Held this share for many years now and disappointed with current price.
Still looks a decent business but clearly not loved by the masses.
Anyone else following this and anyone with any good news to post?
Doesn't seem to be a lot of interest right now in this. Perhaps further deals will stimulate the interest and thus a rise. Long term holders I think will be well rewarded given patience.
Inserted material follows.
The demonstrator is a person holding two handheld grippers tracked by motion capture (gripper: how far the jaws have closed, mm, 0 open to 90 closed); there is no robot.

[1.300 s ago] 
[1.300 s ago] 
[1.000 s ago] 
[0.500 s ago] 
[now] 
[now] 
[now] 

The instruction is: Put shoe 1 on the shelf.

A£500,000 increase in component costs has slammed the brakes on shares in telematics equipment manufacturer Trakm8 (TRAK:AIM). But substantial growth in the order pipeline and management’s impressive execution track record suggests now could be a good time to buy on price weakness. Analysts are sticking to a 425p target price that implies investors could double their money in 12 to 18 months. The share price has declined from 227.5p to 212.5p since revealing the component cost issue. The cost increase is not hugely surprising since the company sources a considerable number of its components from the eurozone. The pound has been steadily falling since long before the Brexit vote as the Bank of England’s moves to shore up the economy have pushed investors into selling the pound. Its slump over the last 12 months means sterling is now worth 16% less against the dollar and 18% down on the euro. The company remains confident it can oset much of the extra costs through its overseas expansion plans and by renegotiating with many of its key suppliers. The optimism of executive chairman John Watkins is shared by FinnCap analyst Lorne Daniel. ‘We retain confidence that the revised full year profit growth forecasts can still be achieved if the first half 2017 profit is, as indicated, below half year 2016.’ A trading update on 7 September revealed exceptional order growth in the first six months of the full year to 31 March 2017 showing a 27% underling increase in the order book year-on-year, and an even better 37% hike when the £9.1 million acquisition of Route Monkey is factored in. If Trakm8’s guidance is as accurate it would imply a rough 7.5% fall in profit due to the sterling hit. Daniel top-sliced his full year earnings per share (EPS) expectations by 7% (1.3p) to 15.7p, but that still implies nearly 25% annual growth. The year to March 2018 is anticipated to show a 15% increase again, with 18p EPS pencilled in. ‘Trakm8’s management team has consistently met expectations over many years so is clearly both conservative and accurate in its financial forecasting,’ believes the analyst. SHARES SAYS: A PE of 13.5 falling to 11.8 next year looks attractive given the still robust growth rates
Spoke to a management member of this company recently, he told me this company will go places with its aggressive buy and roll out programme. Holding back at present due to the potential double dip recession. Like you cannot believe none else is monitoring this one.